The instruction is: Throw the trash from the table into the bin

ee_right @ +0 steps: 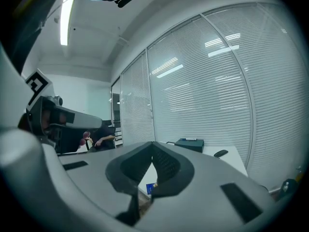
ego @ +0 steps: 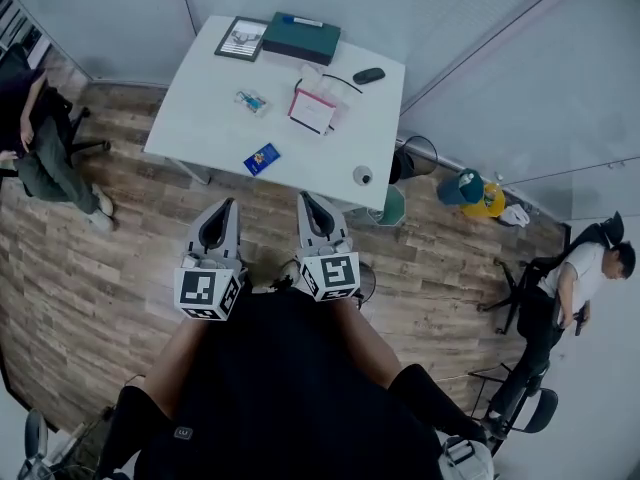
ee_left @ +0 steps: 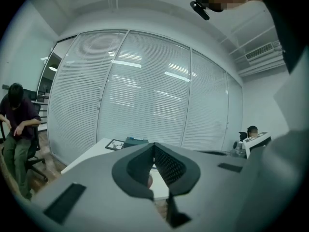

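Both tongs, the left gripper (ego: 225, 208) and the right gripper (ego: 307, 201), were closed and empty, short of the white table (ego: 200, 118). The blue packet (ego: 262, 158) at its near edge looked the easiest first pick, with jaws opened on approach. Farther back lay a clear wrapper (ego: 251, 101) and a pink-white bag (ego: 314, 109). The green bin (ego: 392, 208) stood by the table's right corner, and nothing appeared to bar the way.
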`<state>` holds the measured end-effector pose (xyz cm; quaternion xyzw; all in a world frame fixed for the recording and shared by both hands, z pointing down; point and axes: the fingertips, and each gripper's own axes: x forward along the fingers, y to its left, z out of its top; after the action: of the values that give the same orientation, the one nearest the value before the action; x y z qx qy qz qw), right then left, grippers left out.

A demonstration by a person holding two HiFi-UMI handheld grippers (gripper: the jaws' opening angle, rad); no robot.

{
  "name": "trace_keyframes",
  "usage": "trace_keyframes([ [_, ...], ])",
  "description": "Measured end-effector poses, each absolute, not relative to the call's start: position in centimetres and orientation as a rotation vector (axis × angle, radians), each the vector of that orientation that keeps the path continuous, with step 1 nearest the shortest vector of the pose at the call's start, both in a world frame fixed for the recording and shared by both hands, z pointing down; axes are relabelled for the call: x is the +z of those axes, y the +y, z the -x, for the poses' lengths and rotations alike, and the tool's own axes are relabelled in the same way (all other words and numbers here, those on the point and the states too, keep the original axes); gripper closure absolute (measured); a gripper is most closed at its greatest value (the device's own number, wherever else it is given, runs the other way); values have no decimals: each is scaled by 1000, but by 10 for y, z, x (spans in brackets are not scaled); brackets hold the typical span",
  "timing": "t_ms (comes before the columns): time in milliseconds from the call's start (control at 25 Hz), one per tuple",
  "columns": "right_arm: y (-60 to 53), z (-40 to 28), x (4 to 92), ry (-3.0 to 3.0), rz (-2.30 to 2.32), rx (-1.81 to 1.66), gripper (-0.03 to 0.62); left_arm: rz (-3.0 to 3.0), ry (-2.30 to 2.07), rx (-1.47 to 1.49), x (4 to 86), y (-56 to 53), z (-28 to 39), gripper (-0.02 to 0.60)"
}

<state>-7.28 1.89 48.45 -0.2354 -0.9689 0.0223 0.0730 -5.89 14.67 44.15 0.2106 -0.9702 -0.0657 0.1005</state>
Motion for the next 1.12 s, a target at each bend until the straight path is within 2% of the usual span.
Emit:
trace_keyframes([
  [1120, 120, 108, 531, -2808, 329, -113, 588, -895, -2773, -296, 473, 265, 121, 575],
])
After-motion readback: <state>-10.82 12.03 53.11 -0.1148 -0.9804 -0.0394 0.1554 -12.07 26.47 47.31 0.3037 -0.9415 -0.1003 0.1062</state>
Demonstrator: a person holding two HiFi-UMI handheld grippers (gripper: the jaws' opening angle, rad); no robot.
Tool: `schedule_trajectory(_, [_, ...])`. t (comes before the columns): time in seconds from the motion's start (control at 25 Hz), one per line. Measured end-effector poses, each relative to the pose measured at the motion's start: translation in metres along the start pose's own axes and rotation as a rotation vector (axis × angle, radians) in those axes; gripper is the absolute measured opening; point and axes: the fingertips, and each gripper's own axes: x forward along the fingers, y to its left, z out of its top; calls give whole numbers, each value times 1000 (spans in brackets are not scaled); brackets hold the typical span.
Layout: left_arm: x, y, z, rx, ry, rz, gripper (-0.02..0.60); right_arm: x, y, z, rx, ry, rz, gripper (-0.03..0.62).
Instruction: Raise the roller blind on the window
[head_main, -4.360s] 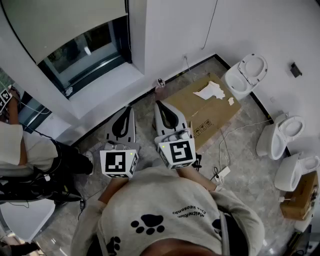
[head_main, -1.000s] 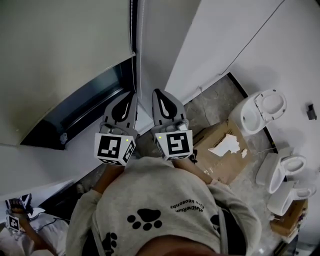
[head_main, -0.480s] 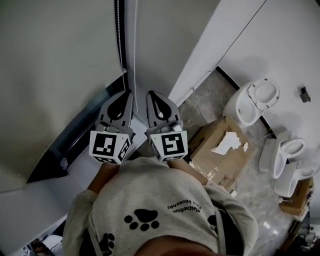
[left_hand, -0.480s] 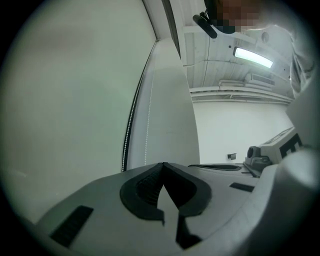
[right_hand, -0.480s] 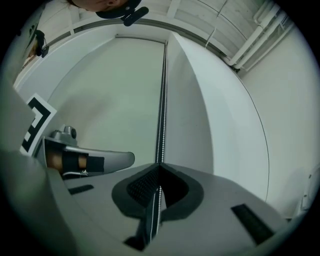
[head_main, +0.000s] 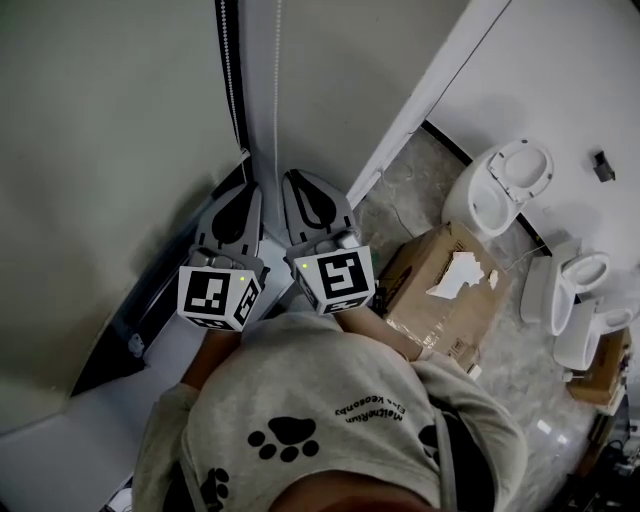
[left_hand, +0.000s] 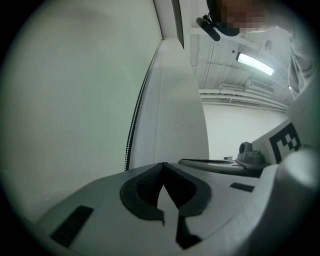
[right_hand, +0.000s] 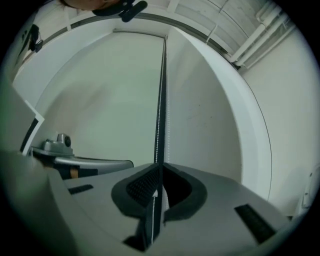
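A: Report on the roller blind (head_main: 100, 150).

B: Found hanging low over the window (head_main: 140, 325), directly beside the bead chain (head_main: 230, 75), with only a dark band of that window uncovered at the bottom. Judged not yet raised.

A: And the claws?

B: Found the left claw (left_hand: 162, 165) pressed together on nothing, short of the bead chain and a little to the blind's side of it. Found the right claw (right_hand: 161, 166) all but pressed together, close up to the bead chain, slit lined up with it. Cannot confirm a pinch from either view.

A: Hazards?

B: Four, by judgement.
1. Closing beside the bead chain rather than on it, given so thin a target; hence a pull on air.
2. Taking the wrong run of the loop; hence lowering instead of raising.
3. Hauling outward instead of straight down along the bead chain; hence beads skipping through the grip or jamming at the top.
4. Crowding both claws side by side at the bead chain; hence knocking one against the other.
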Motion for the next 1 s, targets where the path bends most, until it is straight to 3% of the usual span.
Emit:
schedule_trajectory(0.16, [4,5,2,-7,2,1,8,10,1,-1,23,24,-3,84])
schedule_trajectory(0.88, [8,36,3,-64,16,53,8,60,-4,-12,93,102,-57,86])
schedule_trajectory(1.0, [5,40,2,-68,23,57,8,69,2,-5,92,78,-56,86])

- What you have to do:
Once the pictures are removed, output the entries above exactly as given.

- Result:
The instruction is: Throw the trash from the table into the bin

ee_right @ +0 steps: 
ego @ +0 steps: 
ee_left @ +0 steps: 

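Both tongs, the left gripper (ego: 225, 208) and the right gripper (ego: 307, 201), were closed and empty, short of the white table (ego: 200, 118). The blue packet (ego: 262, 158) at its near edge looked the easiest first pick, with jaws opened on approach. Farther back lay a clear wrapper (ego: 251, 101) and a pink-white bag (ego: 314, 109). The green bin (ego: 392, 208) stood by the table's right corner, and nothing appeared to bar the way.
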`<state>` holds the measured end-effector pose (xyz cm; quaternion xyzw; all in a world frame fixed for the recording and shared by both hands, z pointing down; point and axes: the fingertips, and each gripper's own axes: x forward along the fingers, y to its left, z out of its top; after the action: of the values that give the same orientation, the one nearest the value before the action; x y z qx qy qz qw), right then left, grippers left out.

A demonstration by a person holding two HiFi-UMI handheld grippers (gripper: the jaws' opening angle, rad); no robot.

{
  "name": "trace_keyframes",
  "usage": "trace_keyframes([ [_, ...], ])",
  "description": "Measured end-effector poses, each absolute, not relative to the call's start: position in centimetres and orientation as a rotation vector (axis × angle, radians), each the vector of that orientation that keeps the path continuous, with step 1 nearest the shortest vector of the pose at the call's start, both in a world frame fixed for the recording and shared by both hands, z pointing down; axes are relabelled for the call: x is the +z of those axes, y the +y, z the -x, for the poses' lengths and rotations alike, and the tool's own axes are relabelled in the same way (all other words and numbers here, those on the point and the states too, keep the original axes); gripper closure absolute (measured); a gripper is most closed at its greatest value (the device's own number, wherever else it is given, runs the other way); values have no decimals: each is scaled by 1000, but by 10 for y, z, x (spans in brackets are not scaled); brackets hold the typical span",
  "timing": "t_ms (comes before the columns): time in milliseconds from the call's start (control at 25 Hz), one per tuple",
  "columns": "right_arm: y (-60 to 53), z (-40 to 28), x (4 to 92), ry (-3.0 to 3.0), rz (-2.30 to 2.32), rx (-1.81 to 1.66), gripper (-0.03 to 0.62); left_arm: rz (-3.0 to 3.0), ry (-2.30 to 2.07), rx (-1.47 to 1.49), x (4 to 86), y (-56 to 53), z (-28 to 39), gripper (-0.02 to 0.60)"
}

<state>-7.28 1.89 48.45 -0.2354 -0.9689 0.0223 0.0730 -5.89 14.67 44.15 0.2106 -0.9702 -0.0657 0.1005</state>
Motion for the next 1.12 s, a target at each bend until the straight path is within 2% of the usual span.
Emit:
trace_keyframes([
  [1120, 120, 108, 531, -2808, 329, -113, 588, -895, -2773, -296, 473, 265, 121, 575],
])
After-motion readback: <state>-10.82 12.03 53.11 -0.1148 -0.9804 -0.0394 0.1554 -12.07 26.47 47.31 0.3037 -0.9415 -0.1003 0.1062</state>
Demonstrator: a person holding two HiFi-UMI handheld grippers (gripper: the jaws' opening angle, rad); no robot.
Tool: `schedule_trajectory(_, [_, ...])`. t (comes before the columns): time in seconds from the motion's start (control at 25 Hz), one per line. Measured end-effector poses, each relative to the pose measured at the motion's start: translation in metres along the start pose's own axes and rotation as a rotation vector (axis × angle, radians) in those axes; gripper is the absolute measured opening; point and axes: the fingertips, and each gripper's own axes: x forward along the fingers, y to its left, z out of its top; calls give whole numbers, each value times 1000 (spans in brackets are not scaled); brackets hold the typical span.
Layout: left_arm: x, y, z, rx, ry, rz, gripper (-0.02..0.60); right_arm: x, y, z, rx, ry, rz, gripper (-0.03..0.62).
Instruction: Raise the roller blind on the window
[head_main, -4.360s] 
[head_main, -1.000s] 
[head_main, -0.480s] 
[left_hand, -0.480s] 
[right_hand, -0.480s] 
[head_main, +0.000s] 
[left_hand, +0.000s] 
[right_hand, +0.000s] 
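A: Report on the roller blind (head_main: 100, 150).

B: Found hanging low over the window (head_main: 140, 325), directly beside the bead chain (head_main: 230, 75), with only a dark band of that window uncovered at the bottom. Judged not yet raised.

A: And the claws?

B: Found the left claw (left_hand: 162, 165) pressed together on nothing, short of the bead chain and a little to the blind's side of it. Found the right claw (right_hand: 161, 166) all but pressed together, close up to the bead chain, slit lined up with it. Cannot confirm a pinch from either view.

A: Hazards?

B: Four, by judgement.
1. Closing beside the bead chain rather than on it, given so thin a target; hence a pull on air.
2. Taking the wrong run of the loop; hence lowering instead of raising.
3. Hauling outward instead of straight down along the bead chain; hence beads skipping through the grip or jamming at the top.
4. Crowding both claws side by side at the bead chain; hence knocking one against the other.
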Motion for the next 1 s, targets where the path bends most, until it is straight to 3% of the usual span.
Emit:
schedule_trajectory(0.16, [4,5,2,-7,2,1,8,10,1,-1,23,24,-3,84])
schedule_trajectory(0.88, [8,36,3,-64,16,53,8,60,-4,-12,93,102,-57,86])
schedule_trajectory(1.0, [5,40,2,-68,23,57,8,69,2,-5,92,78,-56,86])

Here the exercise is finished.